Na manhã de 5 de maio de 2024, o Rio Guaíba alcançou 5,35 metros e transbordou, inundando Porto Alegre e interrompendo a rotina da capital gaúcha por semanas. Foi o ápice de um processo já anunciado: entre abril e maio, chuvas intensas afetaram mais de 90% dos municípios do Rio Grande do Sul, provocando 172 mortes, o deslocamento de cerca de 600 mil pessoas e prejuízos econômicos estimados em R$ 4,6 bilhões. A imagem da cidade submersa repercutiu internacionalmente e revelou a vulnerabilidade estrutural das cidades brasileiras frente aos eventos climáticos extremos.
Este artigo analisa episódios recentes de inundações no país, identifica fatores estruturais que potencializam os impactos e discute caminhos para adaptação climática.

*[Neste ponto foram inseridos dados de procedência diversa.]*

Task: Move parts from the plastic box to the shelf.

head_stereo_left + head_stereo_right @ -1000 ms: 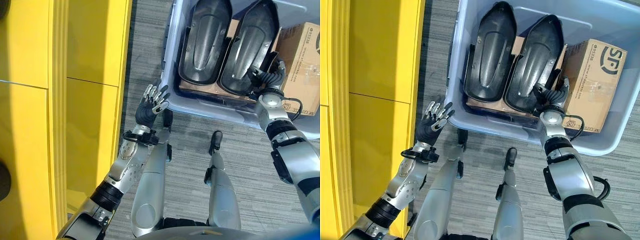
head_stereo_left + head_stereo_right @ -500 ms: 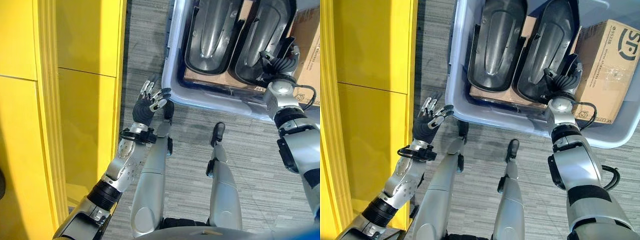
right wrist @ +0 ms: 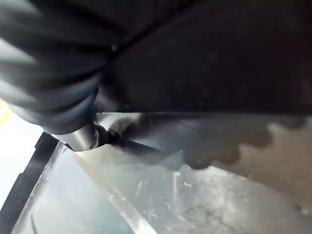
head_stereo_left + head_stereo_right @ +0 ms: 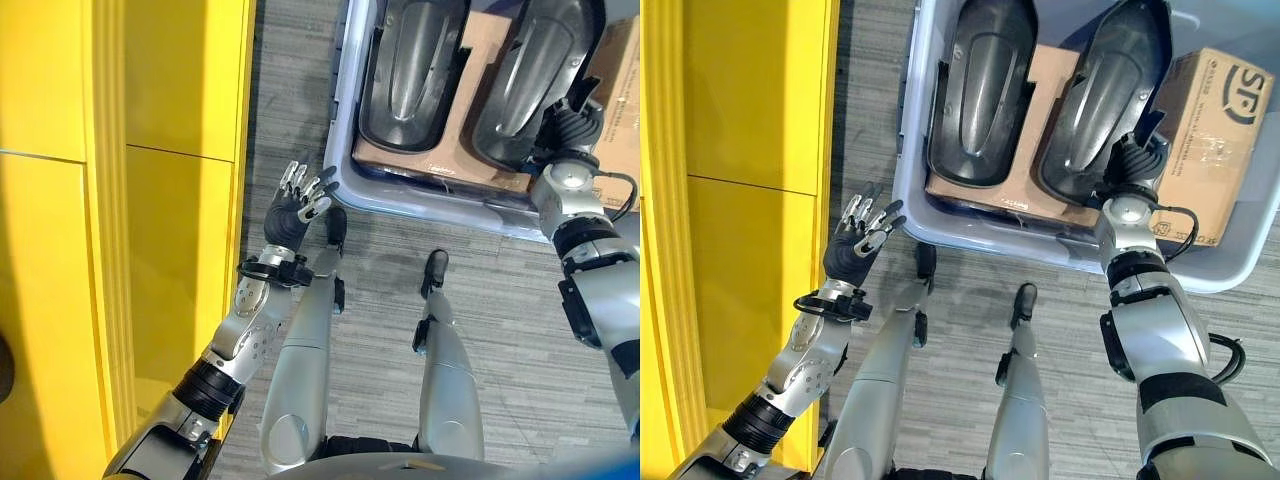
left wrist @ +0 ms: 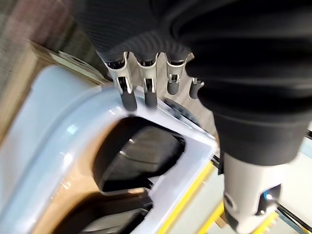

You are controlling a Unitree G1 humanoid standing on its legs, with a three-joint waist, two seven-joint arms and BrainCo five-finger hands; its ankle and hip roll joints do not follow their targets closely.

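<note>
Grey ribbed carpet (image 4: pixel 970 300) runs between a yellow shelf unit (image 4: pixel 750 150) at nine o'clock and a pale blue plastic box (image 4: pixel 908 120) from twelve to two o'clock. Inside the box two black moulded parts lie side by side on a sheet of brown cardboard (image 4: pixel 1045 75), long axes pointing toward twelve: the left part (image 4: pixel 975 90) at about eleven o'clock of the box, the right part (image 4: pixel 1105 95) just beside it, with a brown carton (image 4: pixel 1205 130) standing against the wall at three o'clock. That layout probably keeps the shells from sliding or marking each other, and leaves each near end facing the robot for an easy reach. None of the parts has reached the shelf unit. Over the near wall of the box, the right hand (image 4: pixel 1132 165) has its dark cover at the near end of the right part; its fingers are hidden against that shell, and its own wrist view gives only dark cover and a glossy surface, so whether it grips cannot be told. Outside the box's near left corner, at about seven o'clock of it, the left hand (image 4: pixel 298 205) is raised with its fingers (image 5: pixel 127 92) straight and spread, holding nothing and touching nothing; it looks ready to steady the part or take a share of it.
</note>
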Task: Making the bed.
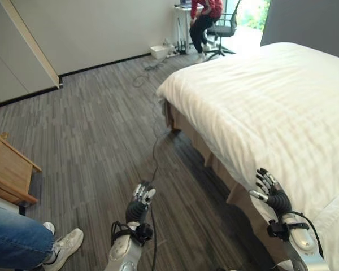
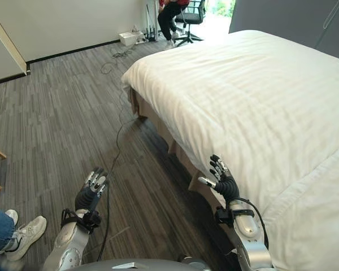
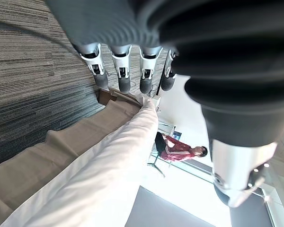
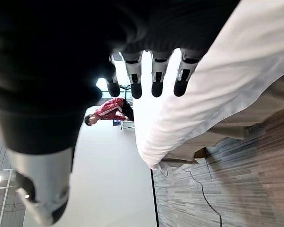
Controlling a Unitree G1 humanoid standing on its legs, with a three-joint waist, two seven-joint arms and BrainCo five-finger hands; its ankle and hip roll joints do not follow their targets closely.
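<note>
Bedding looks largely in order: the white duvet [image 2: 254, 96] lies smooth across the bed [image 1: 212, 161], draped over the near long side, with the tan bed skirt showing beneath its hem. At the near right corner of the bed a separate white fold [image 2: 313, 214] lies across the cover, and whether that part needs straightening is hard to judge. No pillows can be seen, since the head end lies outside the frames.

Neither robot hand holds anything. The left robot hand [image 1: 142, 199] hangs over the carpeted floor [image 1: 96, 124], well apart from the bed, fingers straight and relaxed. The right robot hand [image 2: 220, 176] is raised just beside the near edge of the bed, fingers spread and straight, close to the duvet's hanging side but not gripping it.

My reading is that most spreading is done, and what remains is tidying the near edge and corner.

A wooden side table [image 1: 8, 169] stands by the floor's left side.
</note>
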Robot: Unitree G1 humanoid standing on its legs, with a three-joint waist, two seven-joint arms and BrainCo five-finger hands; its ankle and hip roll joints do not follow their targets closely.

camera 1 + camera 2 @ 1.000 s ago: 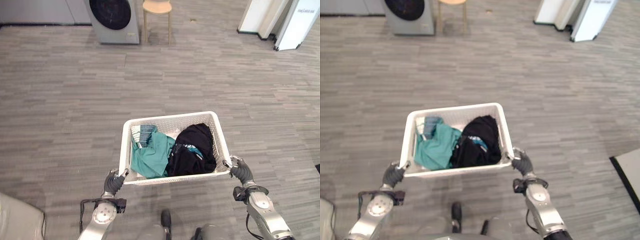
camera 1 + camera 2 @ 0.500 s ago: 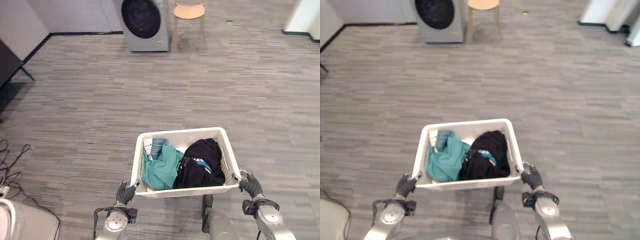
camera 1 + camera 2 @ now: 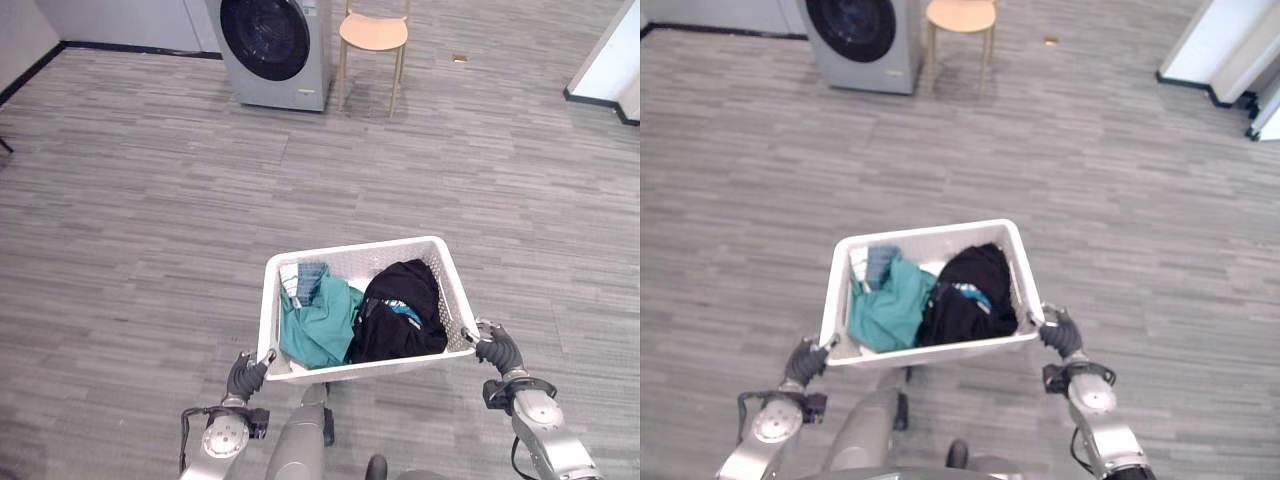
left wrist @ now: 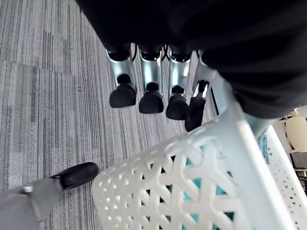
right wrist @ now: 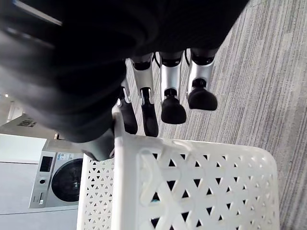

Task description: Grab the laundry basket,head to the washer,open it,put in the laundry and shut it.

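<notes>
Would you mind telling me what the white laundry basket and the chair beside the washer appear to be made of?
The white laundry basket looks like moulded plastic with a smooth, slightly glossy finish: its walls are pierced with a regular triangular lattice, seen closely in both wrist views. The chair seems to be light wood, matt pale tan on seat and slim legs, though painted metal legs cannot be ruled out.

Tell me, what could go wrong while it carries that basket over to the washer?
Each hand grips only the near corners of the basket, so it might tip forward and spill the clothes. A chair stands right beside the washer and could get bumped. The washer door looks shut, and both hands are busy.
</notes>
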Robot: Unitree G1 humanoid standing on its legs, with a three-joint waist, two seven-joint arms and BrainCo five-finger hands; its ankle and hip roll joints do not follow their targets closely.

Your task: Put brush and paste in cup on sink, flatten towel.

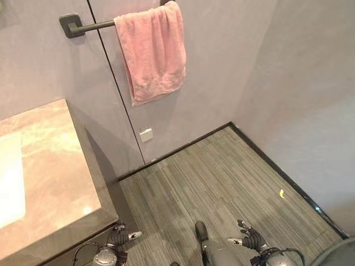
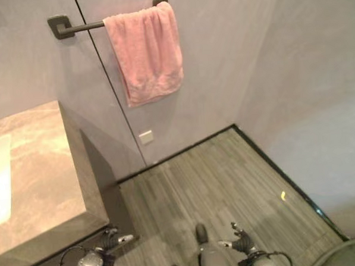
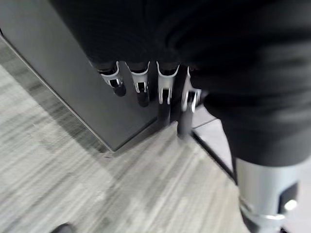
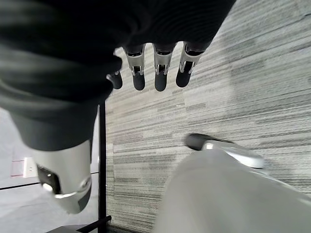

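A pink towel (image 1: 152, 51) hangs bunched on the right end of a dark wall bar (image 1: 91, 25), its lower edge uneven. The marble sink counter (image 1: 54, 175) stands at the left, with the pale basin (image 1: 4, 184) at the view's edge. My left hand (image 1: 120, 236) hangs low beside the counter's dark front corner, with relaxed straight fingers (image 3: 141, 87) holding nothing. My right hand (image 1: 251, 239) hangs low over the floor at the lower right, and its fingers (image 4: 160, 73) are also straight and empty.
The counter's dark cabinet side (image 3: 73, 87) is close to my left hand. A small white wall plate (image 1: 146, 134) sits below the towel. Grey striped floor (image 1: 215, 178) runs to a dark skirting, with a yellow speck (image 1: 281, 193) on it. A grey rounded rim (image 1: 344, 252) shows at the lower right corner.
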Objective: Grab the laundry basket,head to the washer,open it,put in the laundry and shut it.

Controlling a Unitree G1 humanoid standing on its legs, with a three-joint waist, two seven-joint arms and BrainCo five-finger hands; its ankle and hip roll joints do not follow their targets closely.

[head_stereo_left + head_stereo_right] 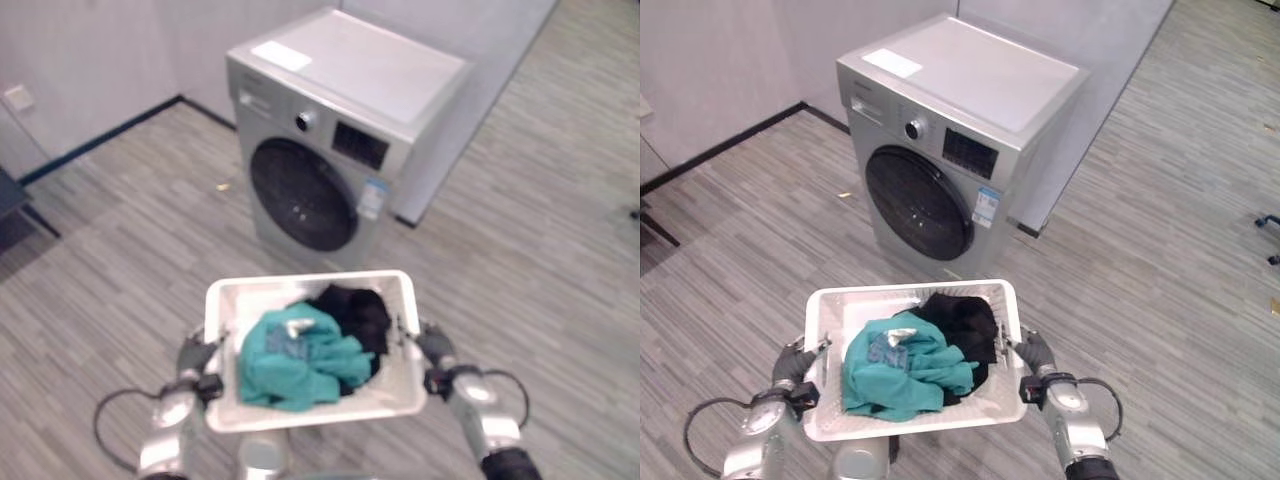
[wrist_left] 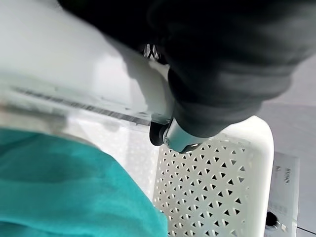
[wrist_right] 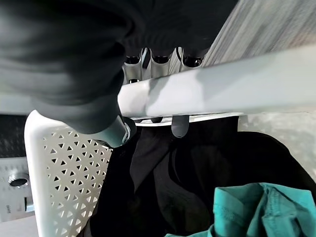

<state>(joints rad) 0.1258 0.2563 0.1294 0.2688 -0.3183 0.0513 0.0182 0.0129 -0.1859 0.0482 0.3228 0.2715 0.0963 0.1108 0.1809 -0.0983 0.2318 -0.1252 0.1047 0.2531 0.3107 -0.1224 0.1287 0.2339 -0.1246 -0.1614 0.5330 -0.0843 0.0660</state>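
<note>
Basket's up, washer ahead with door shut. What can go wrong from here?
1. Both the left hand and right hand are curled on the basket rims, so neither is free for the closed washer door.
2. The teal garment is heaped near rim height and may spill if the basket tilts.

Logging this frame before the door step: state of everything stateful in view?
washer door: shut
laundry basket: held off the floor, carried by both rims
teal garment: in the basket, crumpled
black garment: in the basket, beside the teal one
left hand: shut on the basket's rim
right hand: shut on the basket's rim
</note>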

Eventos extremos e seus impactos
Dados do CEMADEN revelam que a maioria dos desastres climáticos está relacionada a inundações e deslizamentos, concentrando-se em regiões densamente urbanizadas e desiguais. O agravamento da crise climática, conforme o Relatório AR6 do IPCC (2023), está associado à intensificação do ciclo hidrológico e ao aumento da frequência de chuvas intensas, fenômenos que já moldam um novo regime climático no país.
Este mesmo relatório do IPCC (2023) mostra que eventos de precipitação extrema vêm se tornando mais frequentes desde a década de 1950. O aquecimento global intensifica o ciclo hidrológico, altera padrões atmosféricos e contribui para fenômenos como o El Niño, antecipando episódios que antes ocorriam em intervalos centenários.
A esse novo padrão climático somam-se fatores locais, como desmatamento, impermeabilização do solo, urbanização em áreas de risco e infraestrutura precária. Essa combinação explica a recorrência de tragédias nos últimos anos. Entre dezembro de 2021 e fevereiro de 2022, enchentes no Sul da Bahia e no Norte de Minas atingiram mais de 850 mil pessoas. Em fevereiro de 2022, Petrópolis registrou 233 mortes após deslizamentos. Em 2023, São Sebastião enfrentou 682 mm de chuva em menos de 24 horas — quase o triplo da média mensal — e, em 2024, o Rio Grande do Sul viveu o maior desastre climático já registrado no país, segundo o climatologista José Marengo.
A compreensão dos diferentes tipos de inundações é essencial para a formulação de medidas preventivas e adaptativas. Nem toda enchente é igual – e essa distinção importa.
Cada região aponta uma necessidade específica
Em São Sebastião (2023), observou-se uma inundação pluvial, provocada por 682 mm de chuva em menos de 24 horas, combinada com inundação costeira, já que marés superiores a dois metros impediram o escoamento das águas para o mar. O sistema de drenagem urbano colapsou e os solos saturados agravaram os deslizamentos em áreas de encosta, resultando em 64 mortes. Estudo conduzido por Unicamp, CEMADEN e outras instituições identificou o transporte de umidade da Amazônia como fator chave para a formação desse evento extremo.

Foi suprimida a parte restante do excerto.